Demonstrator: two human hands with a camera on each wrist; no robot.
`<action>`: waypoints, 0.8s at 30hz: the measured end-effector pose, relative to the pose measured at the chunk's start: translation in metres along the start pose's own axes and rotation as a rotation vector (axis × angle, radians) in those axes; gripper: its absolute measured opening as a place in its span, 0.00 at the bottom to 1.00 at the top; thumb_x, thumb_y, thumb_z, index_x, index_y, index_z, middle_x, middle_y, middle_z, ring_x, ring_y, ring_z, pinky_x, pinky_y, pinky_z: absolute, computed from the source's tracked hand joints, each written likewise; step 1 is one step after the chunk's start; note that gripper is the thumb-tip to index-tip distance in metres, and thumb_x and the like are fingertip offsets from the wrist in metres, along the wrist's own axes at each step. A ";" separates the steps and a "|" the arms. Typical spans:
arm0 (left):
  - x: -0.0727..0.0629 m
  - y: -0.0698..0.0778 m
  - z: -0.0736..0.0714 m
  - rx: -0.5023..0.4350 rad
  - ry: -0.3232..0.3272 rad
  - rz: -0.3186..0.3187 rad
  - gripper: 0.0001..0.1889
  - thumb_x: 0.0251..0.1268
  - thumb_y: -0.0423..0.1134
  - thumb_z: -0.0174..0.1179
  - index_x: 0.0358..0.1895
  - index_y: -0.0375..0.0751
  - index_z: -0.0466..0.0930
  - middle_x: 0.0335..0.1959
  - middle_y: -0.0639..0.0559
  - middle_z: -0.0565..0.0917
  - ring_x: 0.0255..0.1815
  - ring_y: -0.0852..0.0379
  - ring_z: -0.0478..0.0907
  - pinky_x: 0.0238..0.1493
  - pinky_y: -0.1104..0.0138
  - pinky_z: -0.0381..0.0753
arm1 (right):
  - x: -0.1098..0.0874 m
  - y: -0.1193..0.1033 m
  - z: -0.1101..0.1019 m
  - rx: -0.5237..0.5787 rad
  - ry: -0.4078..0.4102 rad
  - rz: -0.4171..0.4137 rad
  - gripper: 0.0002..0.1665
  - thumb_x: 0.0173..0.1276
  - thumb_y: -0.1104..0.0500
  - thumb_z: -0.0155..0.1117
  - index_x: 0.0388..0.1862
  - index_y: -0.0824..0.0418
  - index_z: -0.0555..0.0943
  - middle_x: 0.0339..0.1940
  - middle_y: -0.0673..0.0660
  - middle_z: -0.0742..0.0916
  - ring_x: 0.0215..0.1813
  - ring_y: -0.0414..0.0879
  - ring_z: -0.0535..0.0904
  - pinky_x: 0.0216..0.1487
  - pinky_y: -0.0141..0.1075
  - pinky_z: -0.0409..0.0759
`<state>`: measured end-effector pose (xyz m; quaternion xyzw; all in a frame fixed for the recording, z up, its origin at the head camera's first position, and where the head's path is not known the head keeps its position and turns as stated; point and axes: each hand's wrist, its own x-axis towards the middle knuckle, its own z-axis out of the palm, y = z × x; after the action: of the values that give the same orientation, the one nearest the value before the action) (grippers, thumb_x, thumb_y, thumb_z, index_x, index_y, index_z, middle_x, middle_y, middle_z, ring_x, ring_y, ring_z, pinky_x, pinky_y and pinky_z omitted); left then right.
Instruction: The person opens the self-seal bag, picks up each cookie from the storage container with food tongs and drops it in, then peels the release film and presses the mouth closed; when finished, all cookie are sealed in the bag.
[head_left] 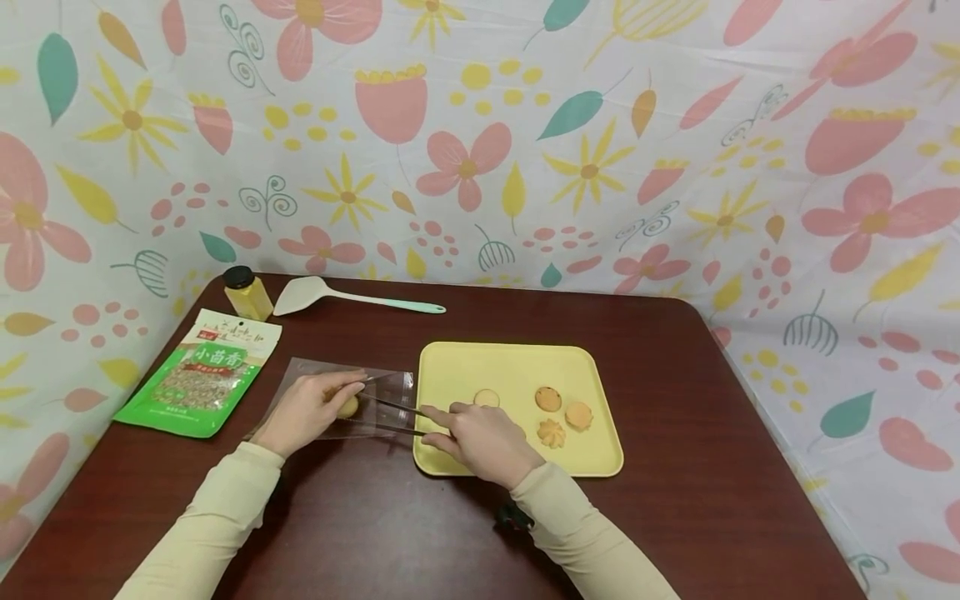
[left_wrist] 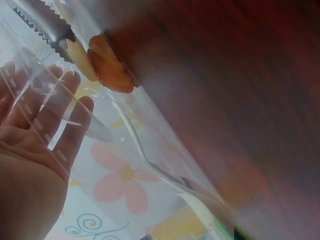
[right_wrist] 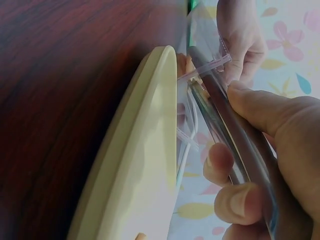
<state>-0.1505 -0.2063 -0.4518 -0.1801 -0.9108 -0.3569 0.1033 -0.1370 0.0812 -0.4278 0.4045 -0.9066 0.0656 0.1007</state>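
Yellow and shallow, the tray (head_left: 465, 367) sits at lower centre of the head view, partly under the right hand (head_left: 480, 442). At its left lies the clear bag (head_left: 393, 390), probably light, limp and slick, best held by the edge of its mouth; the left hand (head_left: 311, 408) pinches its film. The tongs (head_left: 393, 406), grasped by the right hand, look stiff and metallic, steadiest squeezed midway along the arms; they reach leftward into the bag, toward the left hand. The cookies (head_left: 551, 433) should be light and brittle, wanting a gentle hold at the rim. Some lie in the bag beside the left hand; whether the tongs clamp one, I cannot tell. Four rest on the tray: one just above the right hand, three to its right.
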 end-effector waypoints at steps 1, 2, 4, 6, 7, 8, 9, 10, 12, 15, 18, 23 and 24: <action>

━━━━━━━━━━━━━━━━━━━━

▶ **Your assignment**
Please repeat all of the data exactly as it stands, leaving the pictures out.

▶ **Answer for the task**
Demonstrator: two human hands with a camera on each wrist; no robot.
`<action>`: waypoints, 0.8s at 30hz: the measured end-effector pose, relative to the pose measured at the chunk's start: translation in metres along the start pose's own axes and rotation as a rotation vector (axis × angle, radians) in those axes; gripper: its absolute measured opening as a place in its span, 0.00 at the bottom to 1.00 at the top; thumb_x, thumb_y, thumb_z, index_x, index_y, index_z, middle_x, middle_y, middle_z, ring_x, ring_y, ring_z, pinky_x, pinky_y, pinky_z: absolute, computed from the source's tracked hand joints, each written likewise; step 1 is one step after the chunk's start; note that gripper is the thumb-tip to index-tip distance in metres, and thumb_x and the like are fingertip offsets from the wrist in metres, along the wrist's own axes at each step. A ";" separates the steps and a "|" the arms. Typical spans:
arm0 (left):
  - x: -0.0727..0.0629 m
  - y: -0.0698..0.0778 m
  - z: -0.0736..0.0714 m
  - rx: -0.5023..0.4350 rad
  - ry: -0.3232..0.3272 rad
  - rz: -0.3186..0.3187 rad
  - gripper: 0.0001..0.1889
  - thumb_x: 0.0251..0.1268
  - thumb_y: -0.0423..0.1134
  - thumb_z: -0.0174..0.1179
  - index_x: 0.0358..0.1895
  - index_y: -0.0375..0.0751
  - index_z: -0.0466..0.0930
  - middle_x: 0.0335..0.1959
  - middle_y: -0.0639..0.0559
  - middle_z: -0.0565..0.0917
  - ring_x: 0.0255..0.1815
  - ring_y: -0.0852..0.0379
  - ring_z: -0.0478..0.0907
  - pinky_x: 0.0238..0.1493
  - pinky_y: -0.1104..0.0138
  - pinky_z: -0.0381..0.0753
arm1 (right):
  - x: -0.1098..0.0874 m
  - y: -0.1193..0.1033 m
  - z: -0.1101..0.1019 m
  - rx: -0.5237..0.5787 rad
  - ry: -0.4078..0.4102 rad
  - rz: -0.4171..0.4137 rad
  - gripper: 0.0002..0.1665
  - thumb_x: 0.0173..0.1276
  - thumb_y: -0.1104..0.0500
  - thumb_z: -0.0155..0.1117
  - index_x: 0.0388..0.1862
  - index_y: -0.0824..0.0418
  - index_z: -0.0555..0.0943
  - middle_x: 0.0339..0.1940
  - middle_y: -0.0673..0.0660
  - middle_z: -0.0742..0.0916
  - ring_x: 0.0215..0.1813
  - ring_y: -0.0414..0.0879
  - ring_z: -0.0535..0.0904
  - pinky_x: 0.0216..0.1487
  - pinky_y: -0.0141..0.1075
  - pinky_z: -0.0409..0.0759
`<state>`: measured end-effector pose (xyz m; quaternion xyzw; all in a frame fixed for the recording, z up, its origin at the head camera's first position, and where the head's path is not known the head keeps its position and turns as stated; point and axes: each hand's wrist, its own x-axis towards the middle knuckle, its own z-axis out of the palm, y = z × x; after the action: of the values that give the same orientation, the one nearest the value before the action) (grippers, thumb_x, thumb_y, thumb_z, index_x, index_y, index_z, middle_x, middle_y, middle_z, ring_x, ring_y, ring_z, pinky_x, pinky_y and pinky_z omitted); left then right.
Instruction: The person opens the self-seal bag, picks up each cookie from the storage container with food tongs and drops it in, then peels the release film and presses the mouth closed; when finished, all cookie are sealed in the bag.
[head_left] 
[left_wrist] 
[right_wrist] 
<state>-0.1505 -0.2063 -0.4518 -0.1801 -0.9108 -0.3569 0.1033 -0.1370 0.0812 -0.4278 0.4045 -0.9066 0.0656 0.1007</state>
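Yellow and shallow, the tray (head_left: 465, 367) sits at lower centre of the head view, partly under the right hand (head_left: 480, 442). At its left lies the clear bag (head_left: 393, 390), probably light, limp and slick, best held by the edge of its mouth; the left hand (head_left: 311, 408) pinches its film. The tongs (head_left: 393, 406), grasped by the right hand, look stiff and metallic, steadiest squeezed midway along the arms; they reach leftward into the bag, toward the left hand. The cookies (head_left: 551, 433) should be light and brittle, wanting a gentle hold at the rim. Some lie in the bag beside the left hand; whether the tongs clamp one, I cannot tell. Four rest on the tray: one just above the right hand, three to its right.
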 end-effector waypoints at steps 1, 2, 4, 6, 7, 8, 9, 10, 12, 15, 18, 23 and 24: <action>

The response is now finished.